*** Data ***

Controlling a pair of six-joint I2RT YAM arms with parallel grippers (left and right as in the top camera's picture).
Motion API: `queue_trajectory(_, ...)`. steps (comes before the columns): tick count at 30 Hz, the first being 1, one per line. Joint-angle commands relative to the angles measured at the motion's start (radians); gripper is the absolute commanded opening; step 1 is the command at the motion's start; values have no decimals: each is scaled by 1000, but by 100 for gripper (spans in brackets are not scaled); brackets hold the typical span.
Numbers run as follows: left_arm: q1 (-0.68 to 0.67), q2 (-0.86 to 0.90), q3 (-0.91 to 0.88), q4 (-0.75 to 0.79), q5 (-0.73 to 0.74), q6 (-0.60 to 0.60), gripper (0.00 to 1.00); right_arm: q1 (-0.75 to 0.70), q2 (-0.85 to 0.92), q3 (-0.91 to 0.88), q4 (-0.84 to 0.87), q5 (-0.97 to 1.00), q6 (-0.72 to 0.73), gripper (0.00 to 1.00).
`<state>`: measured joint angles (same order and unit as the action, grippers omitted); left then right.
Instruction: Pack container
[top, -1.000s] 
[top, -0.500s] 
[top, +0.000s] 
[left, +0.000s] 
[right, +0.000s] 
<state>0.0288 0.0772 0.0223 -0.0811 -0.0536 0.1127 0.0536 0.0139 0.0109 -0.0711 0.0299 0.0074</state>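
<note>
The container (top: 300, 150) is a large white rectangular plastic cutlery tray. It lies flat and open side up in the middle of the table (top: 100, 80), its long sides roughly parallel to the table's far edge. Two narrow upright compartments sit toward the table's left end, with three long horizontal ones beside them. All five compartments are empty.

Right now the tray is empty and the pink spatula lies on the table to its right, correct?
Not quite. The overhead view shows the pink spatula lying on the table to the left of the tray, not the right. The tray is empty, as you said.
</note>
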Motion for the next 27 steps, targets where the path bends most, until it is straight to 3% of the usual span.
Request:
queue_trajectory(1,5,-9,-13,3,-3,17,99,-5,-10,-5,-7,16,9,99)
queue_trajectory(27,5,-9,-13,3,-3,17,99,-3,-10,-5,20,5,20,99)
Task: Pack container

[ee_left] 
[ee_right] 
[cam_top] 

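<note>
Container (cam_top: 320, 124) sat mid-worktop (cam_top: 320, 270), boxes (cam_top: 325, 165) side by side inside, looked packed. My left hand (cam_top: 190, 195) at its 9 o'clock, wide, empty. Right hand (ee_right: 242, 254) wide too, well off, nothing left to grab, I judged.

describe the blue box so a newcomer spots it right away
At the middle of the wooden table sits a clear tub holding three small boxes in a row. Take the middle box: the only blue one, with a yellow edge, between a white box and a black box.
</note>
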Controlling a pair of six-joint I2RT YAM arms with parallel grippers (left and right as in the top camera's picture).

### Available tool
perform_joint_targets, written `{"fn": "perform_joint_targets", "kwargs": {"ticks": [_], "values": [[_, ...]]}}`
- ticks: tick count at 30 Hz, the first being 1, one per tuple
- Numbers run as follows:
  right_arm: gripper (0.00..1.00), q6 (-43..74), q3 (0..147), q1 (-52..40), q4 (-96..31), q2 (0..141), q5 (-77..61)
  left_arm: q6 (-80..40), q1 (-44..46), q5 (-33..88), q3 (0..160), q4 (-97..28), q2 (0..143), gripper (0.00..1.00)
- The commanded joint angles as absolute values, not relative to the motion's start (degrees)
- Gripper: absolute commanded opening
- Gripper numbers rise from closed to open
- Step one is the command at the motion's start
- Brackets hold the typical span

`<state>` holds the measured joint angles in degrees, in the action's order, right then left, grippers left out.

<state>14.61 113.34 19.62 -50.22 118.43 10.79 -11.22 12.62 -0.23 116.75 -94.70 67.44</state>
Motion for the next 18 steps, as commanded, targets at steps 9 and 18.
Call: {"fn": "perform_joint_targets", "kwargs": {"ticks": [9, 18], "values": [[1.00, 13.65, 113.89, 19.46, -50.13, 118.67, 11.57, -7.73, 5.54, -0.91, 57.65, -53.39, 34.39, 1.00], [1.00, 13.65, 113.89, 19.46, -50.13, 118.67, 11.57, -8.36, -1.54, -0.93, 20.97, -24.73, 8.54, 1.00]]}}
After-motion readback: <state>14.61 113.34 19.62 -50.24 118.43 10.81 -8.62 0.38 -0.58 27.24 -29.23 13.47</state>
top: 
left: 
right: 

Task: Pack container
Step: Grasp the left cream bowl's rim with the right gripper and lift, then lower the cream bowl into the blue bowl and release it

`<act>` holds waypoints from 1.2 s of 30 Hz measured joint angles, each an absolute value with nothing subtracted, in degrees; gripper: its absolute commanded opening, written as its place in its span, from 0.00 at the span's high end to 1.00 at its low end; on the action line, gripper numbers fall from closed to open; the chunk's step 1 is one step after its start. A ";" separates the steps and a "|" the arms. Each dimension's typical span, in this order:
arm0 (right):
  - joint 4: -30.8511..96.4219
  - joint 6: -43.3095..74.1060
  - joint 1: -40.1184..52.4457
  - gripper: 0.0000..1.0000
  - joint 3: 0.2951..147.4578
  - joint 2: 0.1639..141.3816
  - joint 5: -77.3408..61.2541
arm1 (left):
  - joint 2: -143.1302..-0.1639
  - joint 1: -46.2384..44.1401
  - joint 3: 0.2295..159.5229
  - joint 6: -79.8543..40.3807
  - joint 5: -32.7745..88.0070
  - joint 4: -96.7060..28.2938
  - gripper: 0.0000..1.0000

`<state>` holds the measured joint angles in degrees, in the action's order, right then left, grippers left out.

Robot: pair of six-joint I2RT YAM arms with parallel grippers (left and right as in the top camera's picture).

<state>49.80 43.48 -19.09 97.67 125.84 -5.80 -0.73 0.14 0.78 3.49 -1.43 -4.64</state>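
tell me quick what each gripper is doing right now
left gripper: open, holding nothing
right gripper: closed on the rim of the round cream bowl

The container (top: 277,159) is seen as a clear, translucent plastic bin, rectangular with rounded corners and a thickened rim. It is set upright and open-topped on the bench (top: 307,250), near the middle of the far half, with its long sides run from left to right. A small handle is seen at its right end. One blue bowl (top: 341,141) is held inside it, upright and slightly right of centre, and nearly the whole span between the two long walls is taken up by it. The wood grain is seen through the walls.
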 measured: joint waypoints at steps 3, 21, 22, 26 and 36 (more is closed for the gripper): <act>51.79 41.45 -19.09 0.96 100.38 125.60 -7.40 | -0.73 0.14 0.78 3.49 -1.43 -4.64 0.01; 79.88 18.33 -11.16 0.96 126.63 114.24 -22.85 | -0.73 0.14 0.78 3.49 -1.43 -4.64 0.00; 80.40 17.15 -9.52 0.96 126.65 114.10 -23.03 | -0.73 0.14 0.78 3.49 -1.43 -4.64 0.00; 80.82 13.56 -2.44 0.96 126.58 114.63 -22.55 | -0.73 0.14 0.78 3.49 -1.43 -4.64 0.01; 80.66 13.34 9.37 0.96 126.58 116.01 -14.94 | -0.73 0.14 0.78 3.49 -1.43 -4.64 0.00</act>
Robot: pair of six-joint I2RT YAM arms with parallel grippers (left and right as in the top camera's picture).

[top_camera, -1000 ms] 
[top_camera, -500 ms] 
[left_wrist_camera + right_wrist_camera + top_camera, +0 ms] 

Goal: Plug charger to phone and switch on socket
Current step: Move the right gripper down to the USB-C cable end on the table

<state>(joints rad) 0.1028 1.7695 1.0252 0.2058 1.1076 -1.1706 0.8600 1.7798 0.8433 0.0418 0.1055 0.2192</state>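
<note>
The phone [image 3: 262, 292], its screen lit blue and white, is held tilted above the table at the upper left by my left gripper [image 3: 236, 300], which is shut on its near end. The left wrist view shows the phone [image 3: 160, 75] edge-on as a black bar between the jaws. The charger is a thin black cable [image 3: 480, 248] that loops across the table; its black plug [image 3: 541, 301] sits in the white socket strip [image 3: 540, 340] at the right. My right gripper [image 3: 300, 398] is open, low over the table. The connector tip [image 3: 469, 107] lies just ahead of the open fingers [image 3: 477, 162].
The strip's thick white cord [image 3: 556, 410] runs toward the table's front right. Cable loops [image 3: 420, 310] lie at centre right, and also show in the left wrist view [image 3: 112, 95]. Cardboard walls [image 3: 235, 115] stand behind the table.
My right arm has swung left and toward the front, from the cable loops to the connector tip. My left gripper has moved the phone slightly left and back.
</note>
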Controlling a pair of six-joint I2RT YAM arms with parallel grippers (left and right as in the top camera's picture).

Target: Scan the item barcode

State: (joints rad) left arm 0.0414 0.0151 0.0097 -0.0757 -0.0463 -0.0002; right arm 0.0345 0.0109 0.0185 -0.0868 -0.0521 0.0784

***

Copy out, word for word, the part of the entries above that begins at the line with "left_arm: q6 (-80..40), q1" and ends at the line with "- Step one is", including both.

  left_arm: q6 (-80..40), q1 (-44..46), q5 (-33..88), q3 (0..160), q4 (-97..28), q2 (0..143), gripper (0.00..1.00)
- The commanded joint angles as absolute values, not relative to the motion's start (degrees)
- Gripper: absolute commanded opening
- Gripper numbers rise from closed to open
- Step one is the command at the motion's start

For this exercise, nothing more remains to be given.